Give back exactly the lines of the data below, starting with the line that has "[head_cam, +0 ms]" and going on through the line that has "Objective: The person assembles".

----- Extracted material -----

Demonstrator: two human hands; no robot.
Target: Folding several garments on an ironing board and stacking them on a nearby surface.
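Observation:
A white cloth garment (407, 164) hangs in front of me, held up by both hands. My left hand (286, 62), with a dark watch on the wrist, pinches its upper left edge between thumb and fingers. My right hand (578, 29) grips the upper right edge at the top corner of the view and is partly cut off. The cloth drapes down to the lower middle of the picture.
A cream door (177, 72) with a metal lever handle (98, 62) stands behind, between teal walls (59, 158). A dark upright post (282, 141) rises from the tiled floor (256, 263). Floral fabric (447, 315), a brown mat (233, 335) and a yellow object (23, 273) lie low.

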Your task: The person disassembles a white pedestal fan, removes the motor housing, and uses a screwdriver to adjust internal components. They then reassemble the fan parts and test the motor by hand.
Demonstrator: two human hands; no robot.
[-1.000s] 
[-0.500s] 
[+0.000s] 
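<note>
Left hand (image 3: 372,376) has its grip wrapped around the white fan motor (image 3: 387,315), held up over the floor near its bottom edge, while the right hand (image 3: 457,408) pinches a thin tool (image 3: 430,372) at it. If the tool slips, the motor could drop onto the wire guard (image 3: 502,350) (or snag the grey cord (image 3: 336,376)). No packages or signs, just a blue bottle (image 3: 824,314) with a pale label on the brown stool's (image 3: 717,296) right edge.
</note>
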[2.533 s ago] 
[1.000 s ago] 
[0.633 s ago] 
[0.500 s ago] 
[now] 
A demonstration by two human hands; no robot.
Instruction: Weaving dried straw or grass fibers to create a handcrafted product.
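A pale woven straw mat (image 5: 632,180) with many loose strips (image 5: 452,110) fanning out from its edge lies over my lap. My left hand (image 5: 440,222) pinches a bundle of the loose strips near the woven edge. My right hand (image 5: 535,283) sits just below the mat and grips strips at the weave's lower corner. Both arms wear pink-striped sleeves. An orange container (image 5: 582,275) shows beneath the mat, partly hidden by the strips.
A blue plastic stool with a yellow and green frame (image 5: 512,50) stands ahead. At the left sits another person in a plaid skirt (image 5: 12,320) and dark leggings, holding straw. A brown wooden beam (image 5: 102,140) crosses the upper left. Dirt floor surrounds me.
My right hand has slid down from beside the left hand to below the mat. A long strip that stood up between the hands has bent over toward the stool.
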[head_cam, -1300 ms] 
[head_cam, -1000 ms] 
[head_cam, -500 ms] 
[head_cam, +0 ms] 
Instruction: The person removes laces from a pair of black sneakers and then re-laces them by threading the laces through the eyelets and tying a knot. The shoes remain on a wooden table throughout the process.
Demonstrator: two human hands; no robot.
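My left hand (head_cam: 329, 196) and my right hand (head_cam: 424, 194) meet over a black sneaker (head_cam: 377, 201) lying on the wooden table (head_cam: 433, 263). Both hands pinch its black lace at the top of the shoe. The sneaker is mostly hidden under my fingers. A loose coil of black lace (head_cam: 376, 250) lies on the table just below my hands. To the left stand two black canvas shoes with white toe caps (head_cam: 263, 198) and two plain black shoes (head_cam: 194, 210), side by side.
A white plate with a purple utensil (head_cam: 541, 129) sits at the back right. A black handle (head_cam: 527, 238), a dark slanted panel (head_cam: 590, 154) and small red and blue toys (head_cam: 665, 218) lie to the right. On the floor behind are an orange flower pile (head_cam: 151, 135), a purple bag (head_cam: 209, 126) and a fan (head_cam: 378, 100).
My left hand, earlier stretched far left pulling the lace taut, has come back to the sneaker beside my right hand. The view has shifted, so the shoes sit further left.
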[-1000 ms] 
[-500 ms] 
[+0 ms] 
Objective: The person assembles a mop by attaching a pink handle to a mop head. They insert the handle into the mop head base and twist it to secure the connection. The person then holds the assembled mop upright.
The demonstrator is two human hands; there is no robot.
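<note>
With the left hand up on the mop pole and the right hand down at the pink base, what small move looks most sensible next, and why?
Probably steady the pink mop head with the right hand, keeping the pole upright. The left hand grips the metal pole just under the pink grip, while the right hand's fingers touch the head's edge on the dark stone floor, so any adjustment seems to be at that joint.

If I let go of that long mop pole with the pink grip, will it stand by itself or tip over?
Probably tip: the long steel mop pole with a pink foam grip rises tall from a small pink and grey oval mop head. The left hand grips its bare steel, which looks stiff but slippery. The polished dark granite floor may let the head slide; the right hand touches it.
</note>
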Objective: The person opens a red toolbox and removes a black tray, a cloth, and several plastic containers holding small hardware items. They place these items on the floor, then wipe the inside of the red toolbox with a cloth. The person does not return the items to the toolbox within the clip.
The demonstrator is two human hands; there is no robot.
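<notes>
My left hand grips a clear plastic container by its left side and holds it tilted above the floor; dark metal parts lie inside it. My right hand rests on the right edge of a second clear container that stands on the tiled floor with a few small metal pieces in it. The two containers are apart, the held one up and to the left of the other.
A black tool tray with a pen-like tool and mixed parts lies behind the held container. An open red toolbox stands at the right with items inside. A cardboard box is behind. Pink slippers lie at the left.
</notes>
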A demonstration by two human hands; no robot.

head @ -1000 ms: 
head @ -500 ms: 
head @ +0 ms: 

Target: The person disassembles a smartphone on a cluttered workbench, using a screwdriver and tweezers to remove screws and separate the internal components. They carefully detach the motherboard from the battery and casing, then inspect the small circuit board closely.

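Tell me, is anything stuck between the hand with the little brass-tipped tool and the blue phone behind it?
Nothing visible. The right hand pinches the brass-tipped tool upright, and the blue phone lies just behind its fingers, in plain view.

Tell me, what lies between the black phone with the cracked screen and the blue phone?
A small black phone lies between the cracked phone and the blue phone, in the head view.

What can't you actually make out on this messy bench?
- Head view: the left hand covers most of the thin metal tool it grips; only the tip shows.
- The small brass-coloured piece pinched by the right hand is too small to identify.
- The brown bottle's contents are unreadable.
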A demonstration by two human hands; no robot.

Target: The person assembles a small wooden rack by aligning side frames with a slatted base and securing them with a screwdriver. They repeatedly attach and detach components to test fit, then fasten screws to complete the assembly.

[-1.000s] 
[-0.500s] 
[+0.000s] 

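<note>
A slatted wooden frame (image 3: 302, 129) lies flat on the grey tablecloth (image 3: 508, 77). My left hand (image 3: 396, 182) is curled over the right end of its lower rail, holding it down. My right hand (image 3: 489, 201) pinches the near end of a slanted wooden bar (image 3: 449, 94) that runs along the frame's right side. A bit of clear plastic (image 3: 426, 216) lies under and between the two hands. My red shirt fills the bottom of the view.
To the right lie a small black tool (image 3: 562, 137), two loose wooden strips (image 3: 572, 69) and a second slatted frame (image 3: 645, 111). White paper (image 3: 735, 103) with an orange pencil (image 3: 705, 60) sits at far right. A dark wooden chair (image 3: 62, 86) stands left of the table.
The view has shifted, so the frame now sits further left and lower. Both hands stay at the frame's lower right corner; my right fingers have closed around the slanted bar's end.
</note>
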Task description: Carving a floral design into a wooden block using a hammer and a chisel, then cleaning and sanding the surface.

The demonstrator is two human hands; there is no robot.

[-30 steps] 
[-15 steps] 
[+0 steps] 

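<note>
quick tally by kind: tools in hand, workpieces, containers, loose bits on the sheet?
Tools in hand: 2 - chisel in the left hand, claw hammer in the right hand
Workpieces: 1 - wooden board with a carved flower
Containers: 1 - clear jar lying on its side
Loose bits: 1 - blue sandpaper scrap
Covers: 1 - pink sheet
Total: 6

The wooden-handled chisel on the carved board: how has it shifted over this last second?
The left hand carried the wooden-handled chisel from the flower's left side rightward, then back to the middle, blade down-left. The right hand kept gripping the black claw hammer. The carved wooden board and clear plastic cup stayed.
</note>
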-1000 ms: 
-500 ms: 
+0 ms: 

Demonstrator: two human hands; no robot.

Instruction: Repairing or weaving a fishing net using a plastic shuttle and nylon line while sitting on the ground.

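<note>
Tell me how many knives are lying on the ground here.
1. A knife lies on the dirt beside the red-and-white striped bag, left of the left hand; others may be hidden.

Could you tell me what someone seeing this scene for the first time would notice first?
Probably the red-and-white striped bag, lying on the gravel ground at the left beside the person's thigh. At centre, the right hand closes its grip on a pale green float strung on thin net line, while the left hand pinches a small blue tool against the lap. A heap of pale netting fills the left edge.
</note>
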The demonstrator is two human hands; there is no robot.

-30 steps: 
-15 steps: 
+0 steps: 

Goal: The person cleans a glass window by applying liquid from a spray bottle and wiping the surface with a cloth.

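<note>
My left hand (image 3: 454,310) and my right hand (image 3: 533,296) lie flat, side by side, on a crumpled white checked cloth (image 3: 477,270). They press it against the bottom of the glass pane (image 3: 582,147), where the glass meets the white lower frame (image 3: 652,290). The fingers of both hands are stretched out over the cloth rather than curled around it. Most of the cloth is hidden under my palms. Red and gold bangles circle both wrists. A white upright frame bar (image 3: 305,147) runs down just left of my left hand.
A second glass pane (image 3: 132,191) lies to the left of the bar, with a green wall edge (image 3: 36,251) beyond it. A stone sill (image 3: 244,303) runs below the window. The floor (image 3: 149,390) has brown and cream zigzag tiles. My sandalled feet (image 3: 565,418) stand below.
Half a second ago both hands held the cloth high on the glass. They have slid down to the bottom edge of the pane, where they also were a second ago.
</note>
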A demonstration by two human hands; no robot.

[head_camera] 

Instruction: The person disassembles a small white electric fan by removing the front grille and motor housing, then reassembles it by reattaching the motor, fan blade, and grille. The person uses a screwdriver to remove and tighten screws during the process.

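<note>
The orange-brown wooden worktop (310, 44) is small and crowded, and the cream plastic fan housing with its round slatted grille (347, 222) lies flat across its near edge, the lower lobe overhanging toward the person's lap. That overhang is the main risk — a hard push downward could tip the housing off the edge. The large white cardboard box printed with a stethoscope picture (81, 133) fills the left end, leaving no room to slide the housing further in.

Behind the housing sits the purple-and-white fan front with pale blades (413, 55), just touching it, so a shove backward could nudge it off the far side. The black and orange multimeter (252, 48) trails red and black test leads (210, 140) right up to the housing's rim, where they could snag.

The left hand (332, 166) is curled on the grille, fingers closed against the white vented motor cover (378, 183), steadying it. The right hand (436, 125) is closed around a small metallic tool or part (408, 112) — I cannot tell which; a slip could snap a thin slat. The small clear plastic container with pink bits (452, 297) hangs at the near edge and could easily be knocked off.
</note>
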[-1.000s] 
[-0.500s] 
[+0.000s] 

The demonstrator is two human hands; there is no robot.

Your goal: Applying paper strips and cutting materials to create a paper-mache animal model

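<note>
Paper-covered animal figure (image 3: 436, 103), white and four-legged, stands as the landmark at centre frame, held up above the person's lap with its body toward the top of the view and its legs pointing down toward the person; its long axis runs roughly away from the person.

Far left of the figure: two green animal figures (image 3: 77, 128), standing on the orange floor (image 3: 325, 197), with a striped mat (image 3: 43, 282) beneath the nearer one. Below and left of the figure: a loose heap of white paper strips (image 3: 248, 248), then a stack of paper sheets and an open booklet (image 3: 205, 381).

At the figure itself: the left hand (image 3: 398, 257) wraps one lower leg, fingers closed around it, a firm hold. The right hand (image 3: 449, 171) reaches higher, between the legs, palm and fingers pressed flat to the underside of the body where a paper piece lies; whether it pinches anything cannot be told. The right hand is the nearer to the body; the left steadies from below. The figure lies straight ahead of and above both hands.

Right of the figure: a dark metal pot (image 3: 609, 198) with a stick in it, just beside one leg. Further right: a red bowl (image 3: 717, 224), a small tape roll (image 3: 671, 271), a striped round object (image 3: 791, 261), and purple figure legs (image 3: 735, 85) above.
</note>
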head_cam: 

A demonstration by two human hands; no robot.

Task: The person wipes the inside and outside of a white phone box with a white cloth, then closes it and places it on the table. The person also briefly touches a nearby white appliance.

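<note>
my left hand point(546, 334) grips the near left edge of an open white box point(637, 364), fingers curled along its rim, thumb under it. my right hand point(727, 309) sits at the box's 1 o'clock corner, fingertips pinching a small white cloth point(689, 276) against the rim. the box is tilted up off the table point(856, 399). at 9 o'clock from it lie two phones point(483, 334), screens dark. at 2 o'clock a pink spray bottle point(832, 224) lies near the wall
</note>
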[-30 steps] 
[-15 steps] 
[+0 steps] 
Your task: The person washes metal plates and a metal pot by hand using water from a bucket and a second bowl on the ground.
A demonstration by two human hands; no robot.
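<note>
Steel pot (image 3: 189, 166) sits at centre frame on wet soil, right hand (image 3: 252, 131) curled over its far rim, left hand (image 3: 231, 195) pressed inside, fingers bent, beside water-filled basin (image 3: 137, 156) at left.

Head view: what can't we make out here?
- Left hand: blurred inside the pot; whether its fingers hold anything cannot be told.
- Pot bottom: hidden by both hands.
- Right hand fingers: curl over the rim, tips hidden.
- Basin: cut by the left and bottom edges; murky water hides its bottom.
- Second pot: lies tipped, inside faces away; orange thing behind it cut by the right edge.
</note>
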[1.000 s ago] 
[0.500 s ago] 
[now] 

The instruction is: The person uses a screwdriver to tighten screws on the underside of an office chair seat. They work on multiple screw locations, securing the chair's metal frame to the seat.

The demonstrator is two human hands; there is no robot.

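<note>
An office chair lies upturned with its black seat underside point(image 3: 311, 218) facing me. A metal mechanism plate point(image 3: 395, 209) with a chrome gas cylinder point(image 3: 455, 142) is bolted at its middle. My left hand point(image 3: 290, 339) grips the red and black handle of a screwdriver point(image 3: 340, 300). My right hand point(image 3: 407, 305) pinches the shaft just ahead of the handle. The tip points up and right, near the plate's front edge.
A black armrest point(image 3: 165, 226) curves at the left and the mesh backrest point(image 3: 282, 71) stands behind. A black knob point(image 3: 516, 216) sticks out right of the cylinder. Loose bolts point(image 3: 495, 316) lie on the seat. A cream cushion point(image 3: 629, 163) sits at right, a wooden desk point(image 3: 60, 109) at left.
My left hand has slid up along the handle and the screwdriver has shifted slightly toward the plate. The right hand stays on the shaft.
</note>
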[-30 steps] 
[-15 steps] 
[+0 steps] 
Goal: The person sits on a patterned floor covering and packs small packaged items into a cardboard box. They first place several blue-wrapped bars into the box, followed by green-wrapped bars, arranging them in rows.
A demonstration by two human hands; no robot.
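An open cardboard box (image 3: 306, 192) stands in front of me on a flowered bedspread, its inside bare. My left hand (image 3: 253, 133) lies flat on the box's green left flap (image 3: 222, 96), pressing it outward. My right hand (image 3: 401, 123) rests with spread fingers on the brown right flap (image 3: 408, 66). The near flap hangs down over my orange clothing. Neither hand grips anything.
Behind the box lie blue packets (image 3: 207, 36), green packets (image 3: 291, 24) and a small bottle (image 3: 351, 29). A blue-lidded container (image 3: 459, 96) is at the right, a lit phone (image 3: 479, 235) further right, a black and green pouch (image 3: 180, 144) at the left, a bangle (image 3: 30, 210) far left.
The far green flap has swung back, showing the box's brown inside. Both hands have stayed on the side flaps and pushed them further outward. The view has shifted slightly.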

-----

> [Answer to this task]:
[head_cam, +0 ms] 
Instruction: The person removes laces from a pair of black sneakers and then re-laces them by threading the laces through the eyelets and tying a knot. The shoes remain on a wooden table throughout the process.
Demonstrator: two human hands; no robot.
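My left hand (head_cam: 329, 196) and my right hand (head_cam: 424, 194) meet over a black sneaker (head_cam: 377, 201) lying on the wooden table (head_cam: 433, 263). Both hands pinch its black lace at the top of the shoe. The sneaker is mostly hidden under my fingers. A loose coil of black lace (head_cam: 376, 250) lies on the table just below my hands. To the left stand two black canvas shoes with white toe caps (head_cam: 263, 198) and two plain black shoes (head_cam: 194, 210), side by side.
A white plate with a purple utensil (head_cam: 541, 129) sits at the back right. A black handle (head_cam: 527, 238), a dark slanted panel (head_cam: 590, 154) and small red and blue toys (head_cam: 665, 218) lie to the right. On the floor behind are an orange flower pile (head_cam: 151, 135), a purple bag (head_cam: 209, 126) and a fan (head_cam: 378, 100).
My left hand, earlier stretched far left pulling the lace taut, has come back to the sneaker beside my right hand. The view has shifted, so the shoes sit further left.
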[-1000 ms] 
[-500 ms] 
[+0 ms] 
Objective: The person assembles a mop by attaching a pink handle to a mop head. They insert the handle into the mop head base and twist it to secure the connection. The person then holds the assembled mop upright.

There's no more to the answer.